Yetimhanede, bir yardım kampanyasından aldığı hediyeye sevinen 6 yaşındaki bir çocuğun fotoğrafı bu.
Ne zaman ayakkabı aldığınızda bu kadar mutlu oldunuz ? Yada en son ne aldığınızda bu kadar sevindiniz ? Bazen hayatın değerini bilmek lazım...
Hayatın
değerini bilmek ve küçük şeylerden mutlu olmayı yeniden öğrenmemiz
gerekiyor. "Yeniden" diyorum çünkü geçmişte, insanlığın şuan sahip
olduklarımızdan çok daha azıyla yetindikleri o eski zamanlarda çok daha
huzurlu ve mutlu olduğunu düşünmekten kendimi alamıyorum...
Gerçek mutluluk, dünyada en çok şeye sahip olmak değil, olabildiğince az şeye ihtiyaç duymaktır. Doyumsuzluk almış başını yürüyor; layığıyla hamd edemiyoruz. Birçok şeye sahip olsak da gözümüz hala sahip olamadıklarımızda. Bizim dünyaya asıl geliş gayemizden bazen çok uzaklaştığımızı düşünüyorum...

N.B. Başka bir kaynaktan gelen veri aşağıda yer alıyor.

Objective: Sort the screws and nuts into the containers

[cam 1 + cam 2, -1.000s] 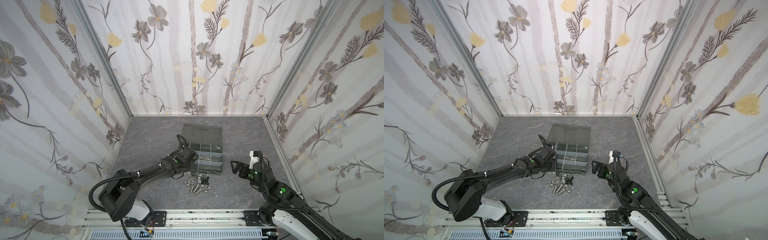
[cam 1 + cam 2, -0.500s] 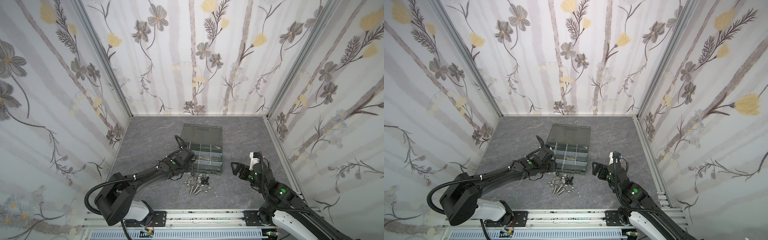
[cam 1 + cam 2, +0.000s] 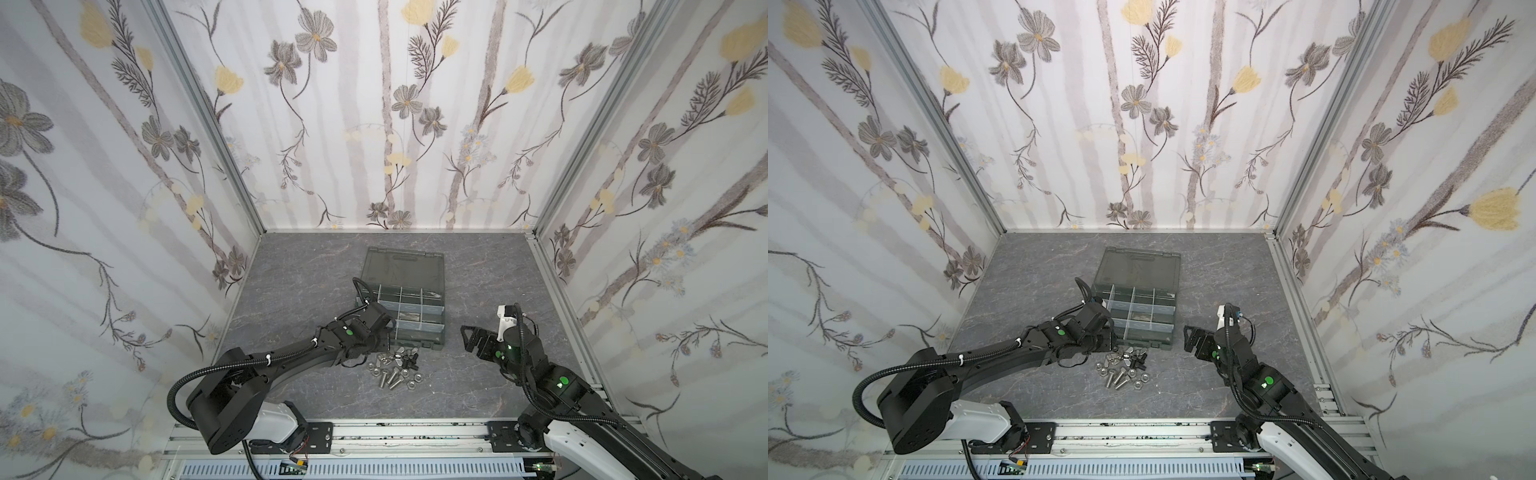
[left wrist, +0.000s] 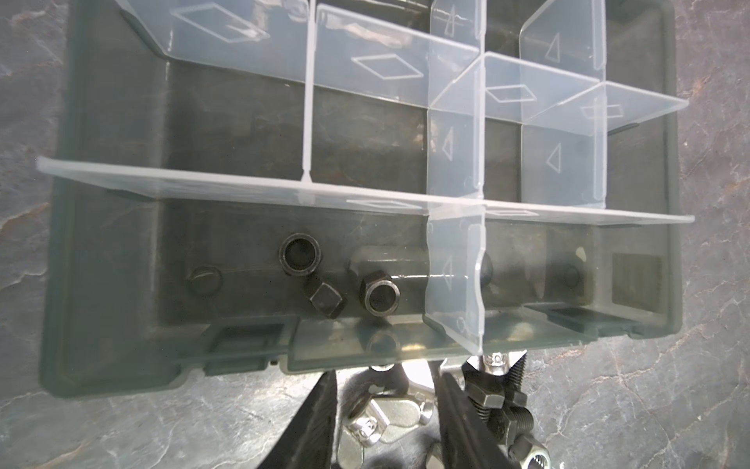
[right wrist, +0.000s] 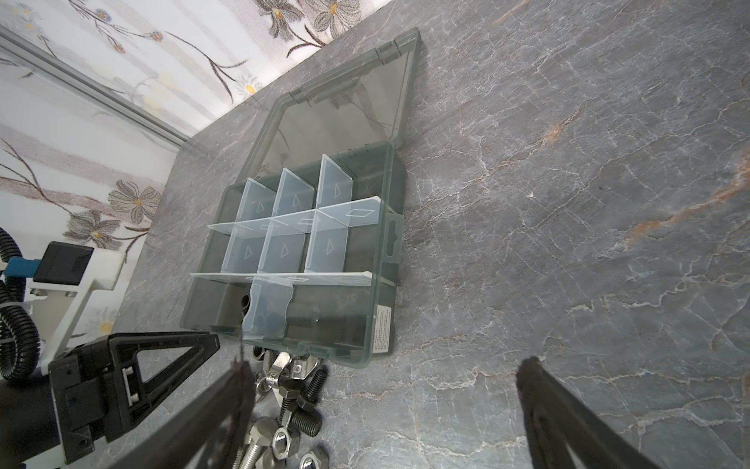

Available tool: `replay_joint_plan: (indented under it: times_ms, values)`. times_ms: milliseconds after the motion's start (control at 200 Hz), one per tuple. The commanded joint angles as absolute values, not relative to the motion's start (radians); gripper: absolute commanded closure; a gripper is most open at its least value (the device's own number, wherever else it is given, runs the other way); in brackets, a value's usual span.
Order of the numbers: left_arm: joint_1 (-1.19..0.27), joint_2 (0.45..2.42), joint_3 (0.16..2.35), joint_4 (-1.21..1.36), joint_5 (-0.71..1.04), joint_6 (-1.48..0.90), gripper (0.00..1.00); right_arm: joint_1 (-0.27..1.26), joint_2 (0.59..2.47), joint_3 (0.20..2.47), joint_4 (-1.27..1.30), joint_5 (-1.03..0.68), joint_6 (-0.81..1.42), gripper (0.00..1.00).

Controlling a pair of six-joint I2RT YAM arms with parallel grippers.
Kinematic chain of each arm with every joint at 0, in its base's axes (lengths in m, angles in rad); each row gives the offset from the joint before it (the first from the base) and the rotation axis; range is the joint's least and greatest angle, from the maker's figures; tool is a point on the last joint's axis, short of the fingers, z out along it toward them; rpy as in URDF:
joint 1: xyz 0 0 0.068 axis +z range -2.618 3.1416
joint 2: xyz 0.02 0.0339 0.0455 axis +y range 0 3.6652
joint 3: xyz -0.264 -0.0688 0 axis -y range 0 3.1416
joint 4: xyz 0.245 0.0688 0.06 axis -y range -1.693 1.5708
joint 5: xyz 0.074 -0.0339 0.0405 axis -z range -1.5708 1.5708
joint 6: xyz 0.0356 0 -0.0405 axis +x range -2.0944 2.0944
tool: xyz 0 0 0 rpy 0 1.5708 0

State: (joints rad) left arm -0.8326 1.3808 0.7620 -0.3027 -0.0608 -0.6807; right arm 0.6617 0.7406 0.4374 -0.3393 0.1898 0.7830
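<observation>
The left end effector (image 4: 385,371) is seen partly open, low over the surface (image 4: 121,426), w/ its fingers (image 4: 320,410) set either side of a silver wing nut (image 4: 383,414). Whether it's actually gripped can't be told. Judged step: one nut is being picked from the pile (image 3: 395,370) just in front of the case (image 3: 419,340). To do it well, the wings should be squared between the pads before closing. The black screws (image 4: 503,410) touching alongside should not be dragged. The lift should be taken straight up so the case's front wall is cleared. The right end effector (image 3: 471,340) is held wide open & empty, well apart on the right.

Containers: the front-row compartment (image 4: 121,251) nearest the left end effector is loaded w/ three dark hex nuts (image 4: 300,260). Compartments beyond the clear dividers (image 4: 454,142) look empty in the left wrist view; the far row can't be judged. Silver screws (image 3: 392,378) & more nuts are seen unsorted in the pile. The lid (image 3: 403,266) is laid open behind.
</observation>
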Motion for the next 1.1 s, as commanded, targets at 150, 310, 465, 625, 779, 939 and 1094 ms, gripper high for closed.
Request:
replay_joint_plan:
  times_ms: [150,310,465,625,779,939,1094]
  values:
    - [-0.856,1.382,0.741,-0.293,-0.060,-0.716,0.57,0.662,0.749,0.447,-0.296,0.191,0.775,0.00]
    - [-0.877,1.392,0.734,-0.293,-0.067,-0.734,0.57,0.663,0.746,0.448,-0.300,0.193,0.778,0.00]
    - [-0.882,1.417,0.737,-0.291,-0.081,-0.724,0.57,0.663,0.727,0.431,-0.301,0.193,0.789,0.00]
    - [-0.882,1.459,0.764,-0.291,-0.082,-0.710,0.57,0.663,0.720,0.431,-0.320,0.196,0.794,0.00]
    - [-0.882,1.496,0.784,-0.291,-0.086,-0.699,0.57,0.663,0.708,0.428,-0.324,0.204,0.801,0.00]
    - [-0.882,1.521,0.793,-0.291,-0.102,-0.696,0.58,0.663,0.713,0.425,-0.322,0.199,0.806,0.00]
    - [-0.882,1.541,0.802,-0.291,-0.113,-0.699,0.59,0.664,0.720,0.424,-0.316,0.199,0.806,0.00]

Dünyanın bir ucunda insanlar açlıktan ölürken, bir ucunda obezite ile savaş veriliyor. Hayatımızı çok hızlı yaşıyoruz, çok hızlı tüketiyoruz herşeyi her anı... Mutluluklarımız, sevinçlerimiz bile çok hızlı... Bugün mutlu olduğumuz şeye bir gün sonra sevinemiyoruz. Başka mutluluklar peşinden koşuyoruz, doymuyoruz. Kendimiz gibi olmaktan ölesiye uzaklaşıyoruz. Çoğu zaman maskeler ardına gizlediğimiz suretlerimizle "-miş" gibi hayatlar sürüyoruz.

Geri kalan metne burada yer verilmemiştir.